Ultimately, there is no substitute for entirely separated channels. But getting four discrete channels into the grooves of a vinyl LP required that the recorded bandwidth be extended to about 50 kHz, which was quite a challenge. Nevertheless, it was accomplished in JVC’s CD-4 system, and although this quadraphonic format did not survive, the technology necessary to achieve the wider bandwidth did have a lasting benefit on the quality of conventional two-channel LPs. Half-speed cutting processes, better pressings, and playback cartridges with wider bandwidth and reduced tracing and tracking distortions were to live on. Discrete multichannel tape recordings were available, but open-reel tape was a nuisance, to say the least, and high-quality packaged tape formats (such as cassettes) were not yet ready for high-fidelity multi-channel sound.
Years passed, with the audio manufacturers unable to agree on a single standard.
Eventually, the whole thing dissolved into competitive squabbles. The industry lost a lot of money and credibility, and customers were justifiably disconcerted.
Although the failure of quadraphonics was regrettable, it has to be said that the system was not well founded psychoacoustically. Lacking an underlying encode/decode rationale, quad simply compounded the problems of two-channel stereo. There were even naive notions of panning images front to back using conventional techniques. The quadraphonic square array—of left and right, front and rear—created a more complex, but still antisocial, system (Fig. 2). The sweet spot now was constrained in the front-to-back direction as well as the left-to-right.

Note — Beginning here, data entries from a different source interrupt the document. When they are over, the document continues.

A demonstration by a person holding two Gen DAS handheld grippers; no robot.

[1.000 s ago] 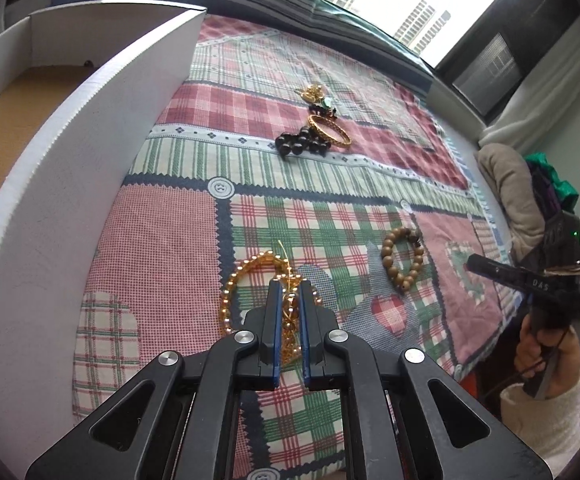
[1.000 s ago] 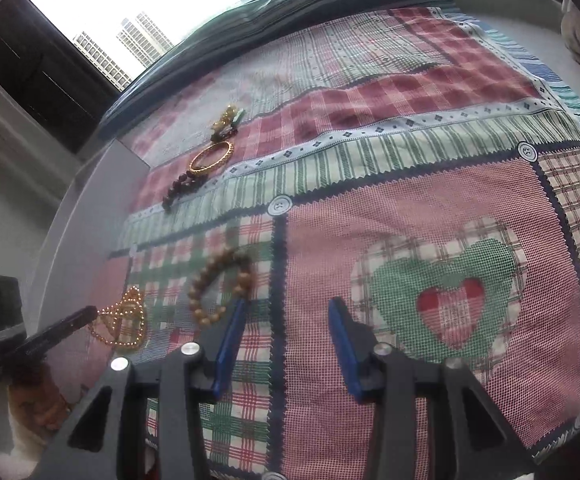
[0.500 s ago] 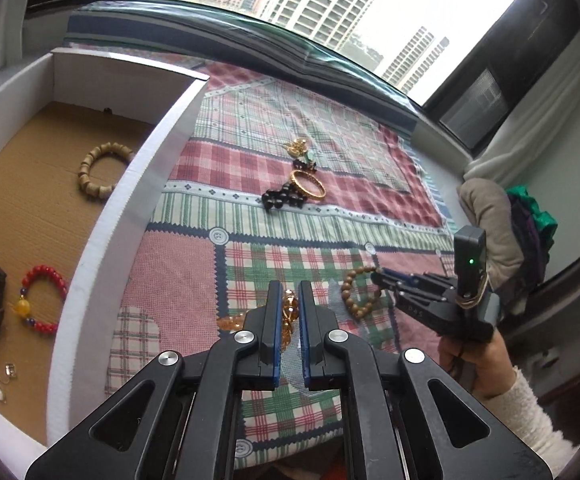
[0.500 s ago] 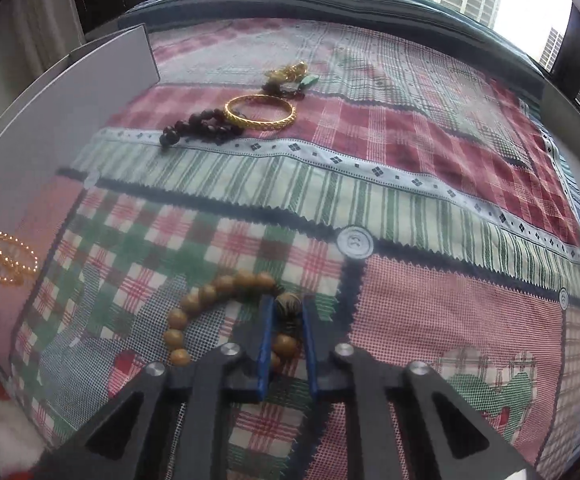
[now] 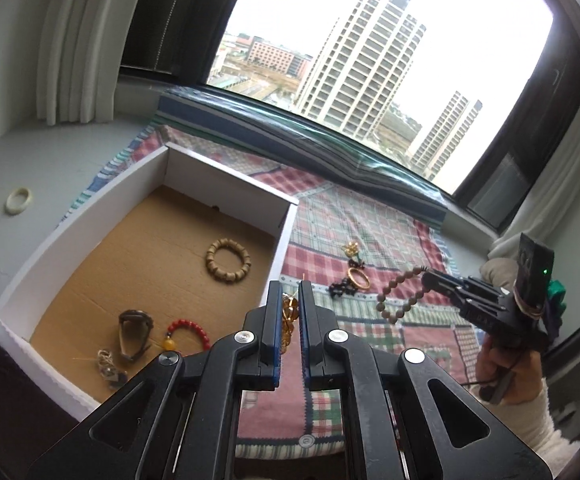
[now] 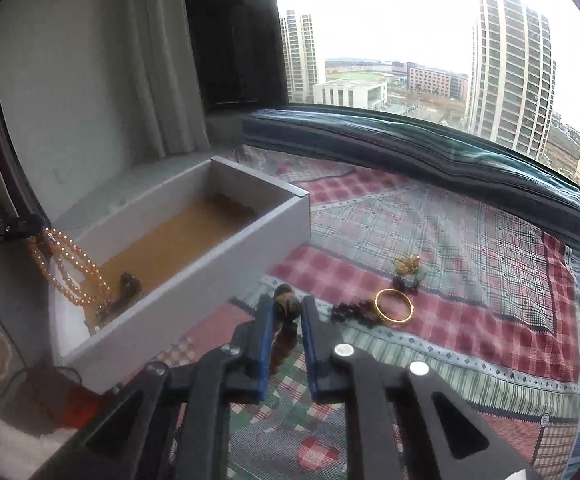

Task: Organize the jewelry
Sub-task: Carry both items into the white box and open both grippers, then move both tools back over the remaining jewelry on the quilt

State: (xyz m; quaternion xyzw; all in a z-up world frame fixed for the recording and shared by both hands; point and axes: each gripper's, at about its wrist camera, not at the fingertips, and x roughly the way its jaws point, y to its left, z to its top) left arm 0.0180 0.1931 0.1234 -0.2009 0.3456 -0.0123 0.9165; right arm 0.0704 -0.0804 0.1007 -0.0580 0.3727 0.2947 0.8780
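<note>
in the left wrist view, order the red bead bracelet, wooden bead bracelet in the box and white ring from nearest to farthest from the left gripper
1. red bead bracelet, box floor, just left of the left gripper
2. wooden bead bracelet, mid-box, farther back
3. white ring, outside the box, far left

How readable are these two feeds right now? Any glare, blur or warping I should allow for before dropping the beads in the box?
Left wrist view: sharp; the window sky is blown out, yet the box floor and wooden bead bracelet read clearly; fisheye bends the window frame. Right wrist view: softer, dimmer, the box interior smeared, the gold bangle still legible, the edges warped.
</note>
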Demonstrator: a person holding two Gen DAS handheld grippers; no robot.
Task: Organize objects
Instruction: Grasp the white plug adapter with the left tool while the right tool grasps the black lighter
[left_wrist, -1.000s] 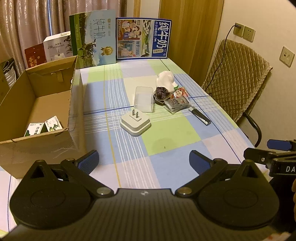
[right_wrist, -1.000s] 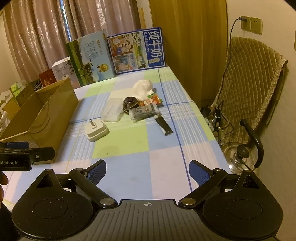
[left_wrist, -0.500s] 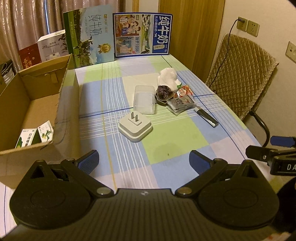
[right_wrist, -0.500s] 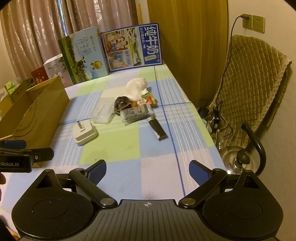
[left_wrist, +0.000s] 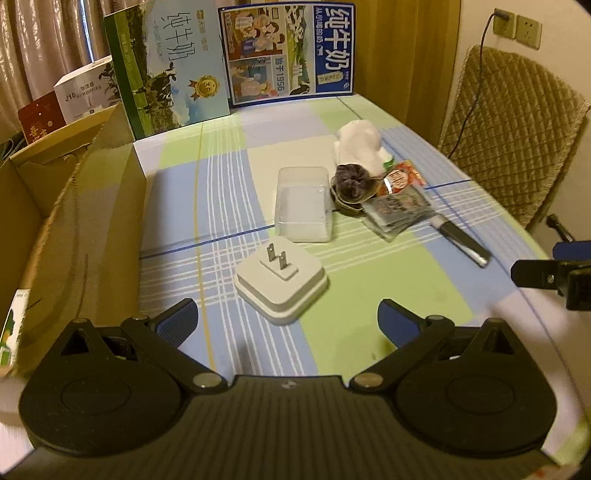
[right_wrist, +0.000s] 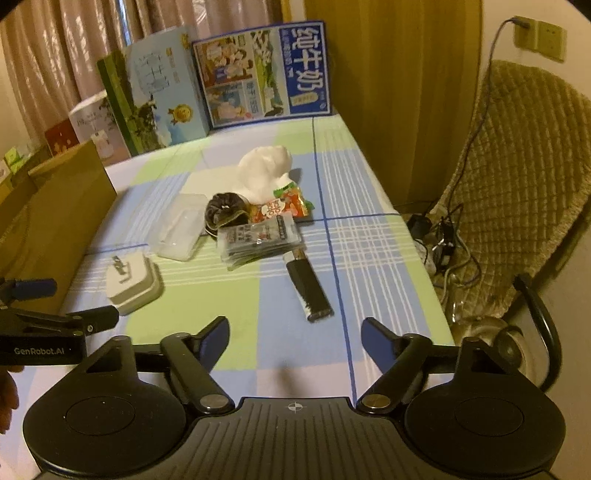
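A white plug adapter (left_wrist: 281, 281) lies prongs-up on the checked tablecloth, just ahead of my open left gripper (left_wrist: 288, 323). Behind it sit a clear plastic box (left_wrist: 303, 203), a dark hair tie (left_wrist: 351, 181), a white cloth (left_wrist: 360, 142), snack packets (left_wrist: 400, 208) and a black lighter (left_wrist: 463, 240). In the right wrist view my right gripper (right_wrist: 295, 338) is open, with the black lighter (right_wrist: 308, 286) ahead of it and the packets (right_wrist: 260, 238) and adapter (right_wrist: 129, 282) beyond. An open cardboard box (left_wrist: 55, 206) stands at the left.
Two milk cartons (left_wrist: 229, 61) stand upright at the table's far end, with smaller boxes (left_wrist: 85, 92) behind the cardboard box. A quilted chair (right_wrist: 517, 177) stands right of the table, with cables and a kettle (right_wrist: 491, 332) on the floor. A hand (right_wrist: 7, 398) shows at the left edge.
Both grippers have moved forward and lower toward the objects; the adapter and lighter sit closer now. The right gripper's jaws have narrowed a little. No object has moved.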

In addition, there was no center channel, a basic requirement if the stereo seat is to be eliminated. And placing the additional channels behind the listener is not the best arrangement for generating envelopment and a sense of spaciousness. Placement to the sides is better. Sounds arriving from the back are extremely rare in the standard repertoire of music, but the need for a credible spatial impression is common; sound from the sides is crucial to the generation of spatial impression. Ironically, the authors of a 1971 paper, “Subjective Assessment of Multichannel Reproduction” [ demonstrated that listeners preferred surround speakers positioned to the sides over ones placed behind them, granting scores that were two to four times higher. It seems as though nobody with any influence read it.

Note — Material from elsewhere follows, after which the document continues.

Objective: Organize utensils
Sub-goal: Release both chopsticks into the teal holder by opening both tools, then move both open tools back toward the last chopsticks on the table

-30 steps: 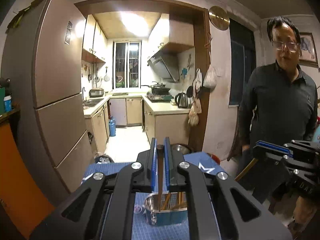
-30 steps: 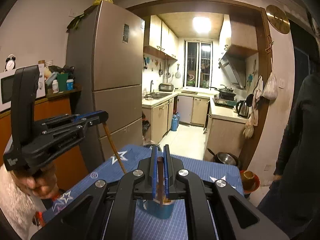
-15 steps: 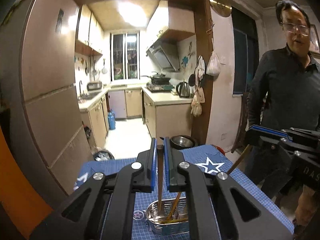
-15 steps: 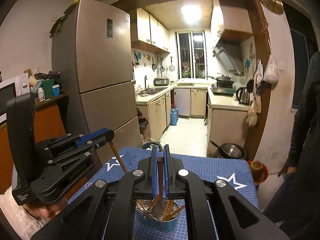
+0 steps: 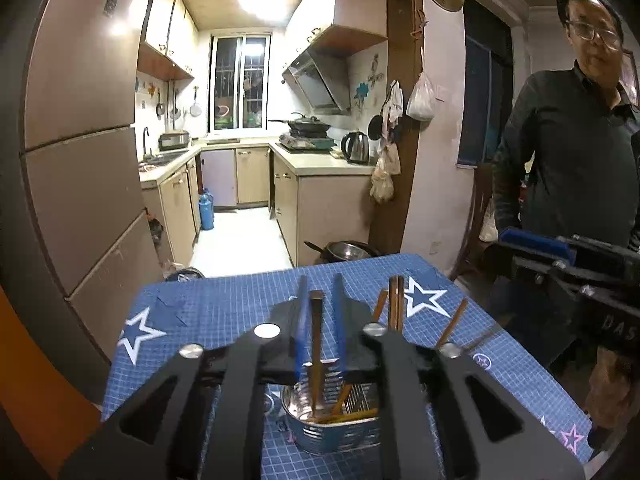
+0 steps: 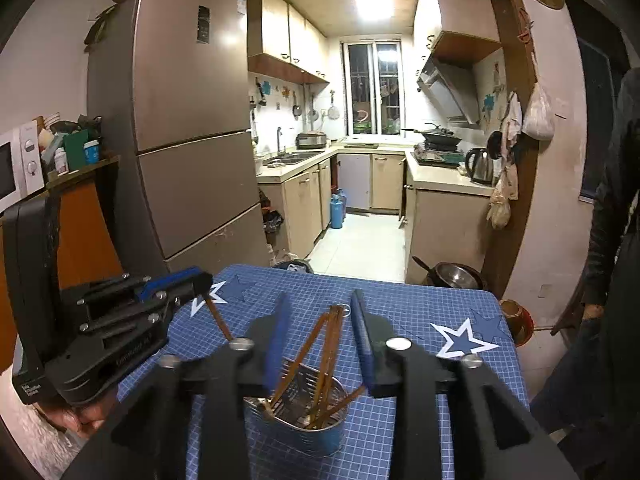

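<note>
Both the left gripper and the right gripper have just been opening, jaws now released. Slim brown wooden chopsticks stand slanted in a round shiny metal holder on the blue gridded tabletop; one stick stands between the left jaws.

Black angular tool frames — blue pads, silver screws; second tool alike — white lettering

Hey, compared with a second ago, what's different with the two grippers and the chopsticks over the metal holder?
Both grippers came down toward the round metal utensil holder on the blue star-patterned mat. The left gripper and right gripper have just been opening. The left's brown wooden chopstick stands loose between its jaws, tip in the holder; the right's has dropped in. Holder and mat stayed put.
</note>
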Demonstrator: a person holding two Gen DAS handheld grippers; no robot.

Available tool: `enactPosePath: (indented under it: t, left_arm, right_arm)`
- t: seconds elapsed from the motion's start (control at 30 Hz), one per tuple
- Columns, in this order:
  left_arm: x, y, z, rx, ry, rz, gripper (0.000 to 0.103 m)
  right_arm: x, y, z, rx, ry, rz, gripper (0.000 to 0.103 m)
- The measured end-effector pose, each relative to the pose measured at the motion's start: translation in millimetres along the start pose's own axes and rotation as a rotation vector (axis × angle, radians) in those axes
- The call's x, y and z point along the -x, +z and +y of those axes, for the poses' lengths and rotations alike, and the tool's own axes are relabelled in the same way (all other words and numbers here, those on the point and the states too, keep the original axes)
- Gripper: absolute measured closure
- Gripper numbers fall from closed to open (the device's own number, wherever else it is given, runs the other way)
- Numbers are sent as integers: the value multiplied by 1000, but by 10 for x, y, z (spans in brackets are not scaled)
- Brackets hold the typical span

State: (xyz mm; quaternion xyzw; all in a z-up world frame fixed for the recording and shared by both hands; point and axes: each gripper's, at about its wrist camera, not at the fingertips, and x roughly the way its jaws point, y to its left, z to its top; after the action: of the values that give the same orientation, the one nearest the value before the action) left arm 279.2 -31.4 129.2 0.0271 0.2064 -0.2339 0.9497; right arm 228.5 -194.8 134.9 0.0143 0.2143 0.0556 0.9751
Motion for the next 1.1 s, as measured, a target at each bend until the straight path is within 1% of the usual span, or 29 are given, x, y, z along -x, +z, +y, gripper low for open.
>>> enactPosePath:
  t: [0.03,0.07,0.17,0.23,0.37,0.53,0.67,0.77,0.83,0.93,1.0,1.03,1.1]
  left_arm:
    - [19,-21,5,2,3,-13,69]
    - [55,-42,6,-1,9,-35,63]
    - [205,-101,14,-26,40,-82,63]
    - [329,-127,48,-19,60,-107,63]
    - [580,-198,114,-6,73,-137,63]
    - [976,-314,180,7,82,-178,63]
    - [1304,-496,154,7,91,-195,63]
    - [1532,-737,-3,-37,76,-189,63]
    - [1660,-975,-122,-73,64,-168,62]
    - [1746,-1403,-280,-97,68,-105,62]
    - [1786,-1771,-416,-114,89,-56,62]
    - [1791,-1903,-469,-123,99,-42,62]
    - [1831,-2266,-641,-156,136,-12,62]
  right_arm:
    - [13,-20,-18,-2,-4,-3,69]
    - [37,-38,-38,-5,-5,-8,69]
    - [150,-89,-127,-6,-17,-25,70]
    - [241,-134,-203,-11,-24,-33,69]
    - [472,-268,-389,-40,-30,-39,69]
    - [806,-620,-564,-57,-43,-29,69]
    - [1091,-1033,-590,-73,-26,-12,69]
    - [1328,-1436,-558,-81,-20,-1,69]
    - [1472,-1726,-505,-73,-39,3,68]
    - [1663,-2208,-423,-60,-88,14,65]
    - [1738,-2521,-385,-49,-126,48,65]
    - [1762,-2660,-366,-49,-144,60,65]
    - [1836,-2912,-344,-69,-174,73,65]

Fortunately, much of the innovation that went into quadraphonics would live on in different forms.
Hollywood to the Rescue
Failure in one market was not enough to kill good ideas, and quad contributed two: multiple channels and adaptive matrixes. Dolby Laboratories was well connected to the real multichannel pioneers, the movie makers, in the application of its noise-reduction system to stereo optical sound tracks. Putting the pieces together, Dolby rearranged the quad channel configuration to one better suited to film use (Fig. 3): left, center, and right across the front, plus a single surround channel, which was used to drive numerous speakers arranged beside and behind the audience. All of this information was stored in two audio-bandwidth channels. With the appropriate adjustments to the encode matrix and to the steering algorithm in the active decoding matrix, Dolby devised the system that has become so familiar in quality films and theaters: Dolby Stereo, or, as it is known in home media, Dolby Surround.

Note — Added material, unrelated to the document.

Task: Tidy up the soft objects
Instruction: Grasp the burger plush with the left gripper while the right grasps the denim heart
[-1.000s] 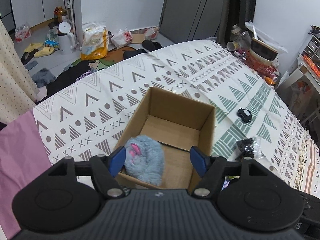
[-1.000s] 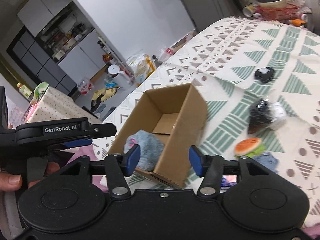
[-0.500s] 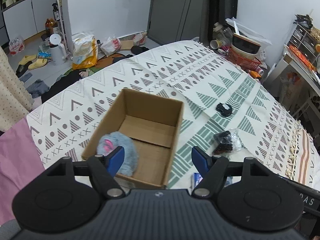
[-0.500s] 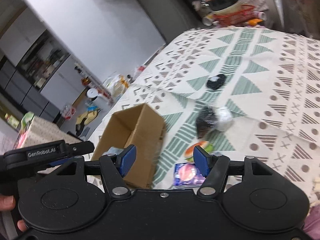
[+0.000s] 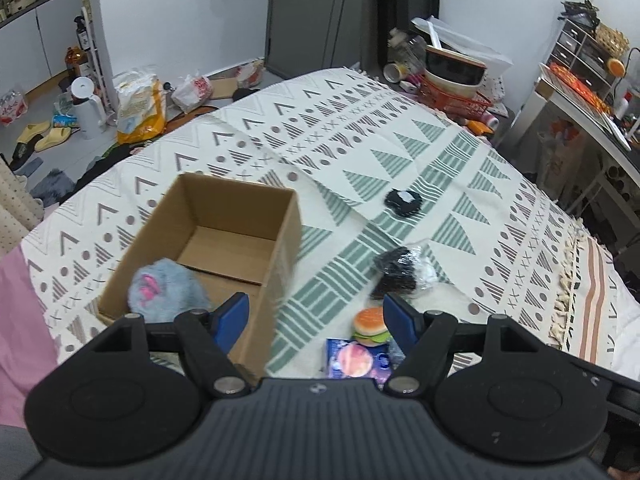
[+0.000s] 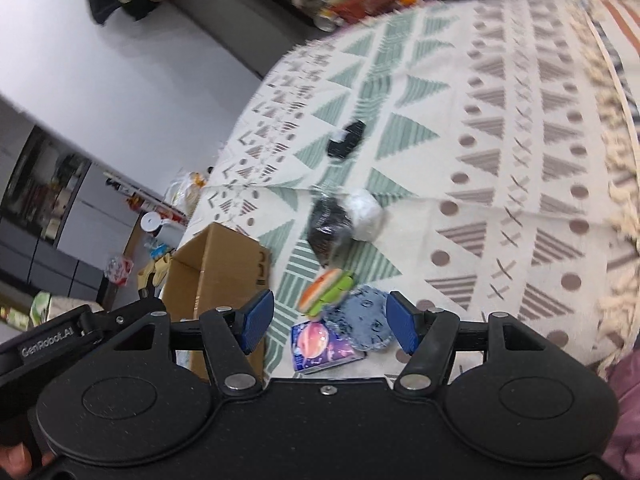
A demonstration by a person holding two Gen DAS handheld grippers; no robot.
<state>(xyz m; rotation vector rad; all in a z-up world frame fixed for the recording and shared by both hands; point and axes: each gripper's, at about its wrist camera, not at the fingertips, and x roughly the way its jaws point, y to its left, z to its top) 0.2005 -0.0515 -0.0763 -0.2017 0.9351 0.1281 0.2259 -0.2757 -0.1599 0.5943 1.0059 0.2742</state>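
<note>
We record the left gripper (image 5: 316, 318) with its 2 blue fingers (image 5: 232, 314) spread apart and grasping nothing; 1 second earlier they framed the grey plush toy (image 5: 166, 290) inside the cardboard box (image 5: 286, 236), whereas they now frame the box's near right corner and the bare patterned blanket (image 5: 360, 152) beside it. We record the right gripper (image 6: 330, 326) likewise released, nothing between its pads; its view is rolled compared with 1 second ago and has shifted from the box mouth to the loose pile on the blanket. Within that span lie 3 items close together: a burger-shaped squishy toy (image 6: 326, 290), a round blue-grey plush pad (image 6: 360, 322) touching it, and a small purple packet (image 6: 320, 346) printed with a planet, partly under the pad. Beyond these sits a black item wrapped in clear plastic (image 6: 332, 226) with a white bundle (image 6: 364, 212) against it, and further off, well apart, 1 black object (image 6: 346, 144) with a white patch. The plush toy remains in the near left corner of the box; the box, formerly central in both views, now stands at the left of each. A hand (image 6: 16, 462) shows at the lower left of the right view.
</note>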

Although they were not explicitly stated, this system was subject to some basic rules that have set a standard for multichannel sound: well-placed dialog in the center of the screen, music and sound effects across the front and in the surround channel. Reverberation and other ambient sounds are steered into the surround channel, as are sounds of aircraft passing overhead and the like. At times the audience can be enveloped in sound (as at a football game), or it can be transported to a giant reverberant cave or gymnasium, or it can be inside the confines of a car engaged in a dramatic chase, or it can be treated to an intimately whispered conversation be tween lovers, where the impression is that of being embarrassingly close. To fully realize such a range of spatial environments requires a flexible multi-channel system, controlled-directivity speakers, and a degree of control over the acoustics of the playback environment. When it is done well, it may not be perfect, but it is remarkably entertaining—and it is not antisocial! The basic format of a front soundstage with enveloping ambience is also the basis for most of our real-life musical experiences, so audiences were immediately comfortable.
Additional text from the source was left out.